The biggest change in the American labor market this decade came quietly from California on Tuesday, as the state legislature passed a bill requiring companies to treat workers as employees, not as independent contractors, in most regular jobs. The prospective law would reform the business models of Lyft, Uber, DoorDash, and other giants of the so-called gig economy—companies that routinely treat field employees as contractors. As legislation, it proposes to change what is often termed, with yellow floats of optimism attached, “the future of work.” For some years now, we have been told that working when you want, in pursuits you love, piecing together a salary outside the constraints of the time clock and the gray flannel suit, was a bright, creative life awaiting those who desired it. The new bill, which, if signed, would go into effect next year, concedes that this progressive vision has been a mirage.

It’s a major shift. In 2017, in a long piece for this magazine, I took a close look at the gig economy and its entanglement with Democratic politics. I discovered that companies such as Lyft and Airbnb not only shared a conceptual lineage in West Coast lefty culture—they were staffed inordinately with former Democratic operatives, who saw themselves as “democratizing” capital and offering employment freedom to the middle class. Yet something didn’t quite compute, because, by most measures, independent contractors within the gig economy struggled a lot. Yes, they could work whenever they wished, but most were unable to set their wages or assume the basic safeguards of employment. The enrichment they’d been promised rarely appeared, and, when it did, it tended to flow upward, to people who had the most opportunity from the start. What was presented as an opportunity for worker empowerment and self-determined pluralism was, in practice, more like carte blanche for exploitation—a new, less-regulated way of offloading risk and responsibility from companies and onto the workers in their yokes.
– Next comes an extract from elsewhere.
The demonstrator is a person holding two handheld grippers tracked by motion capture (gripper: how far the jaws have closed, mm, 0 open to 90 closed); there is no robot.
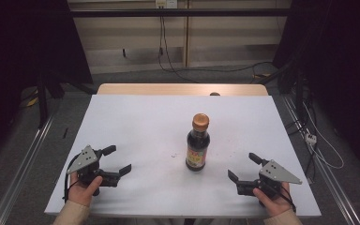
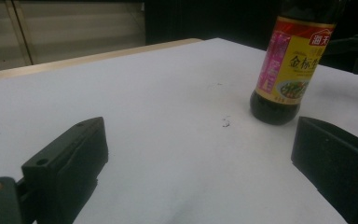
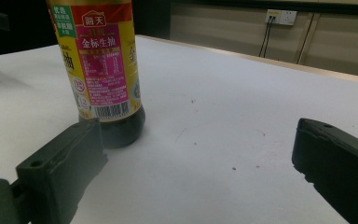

The new law, California Assembly Bill 5, is based on the notion that people who look like old-school employees are old-school employees and ought to be treated as such. (Employees, who receive W-2 tax forms, receive company benefits and a host of legal protections that independent contractors, who receive 1099-MISC forms, do not.) The progress of the bill through California’s legislature shows the blue establishment stepping away from the “democratizing” promises of techie disruption—ideas that have underlain much of this decade’s growth—and reëxamining the facts.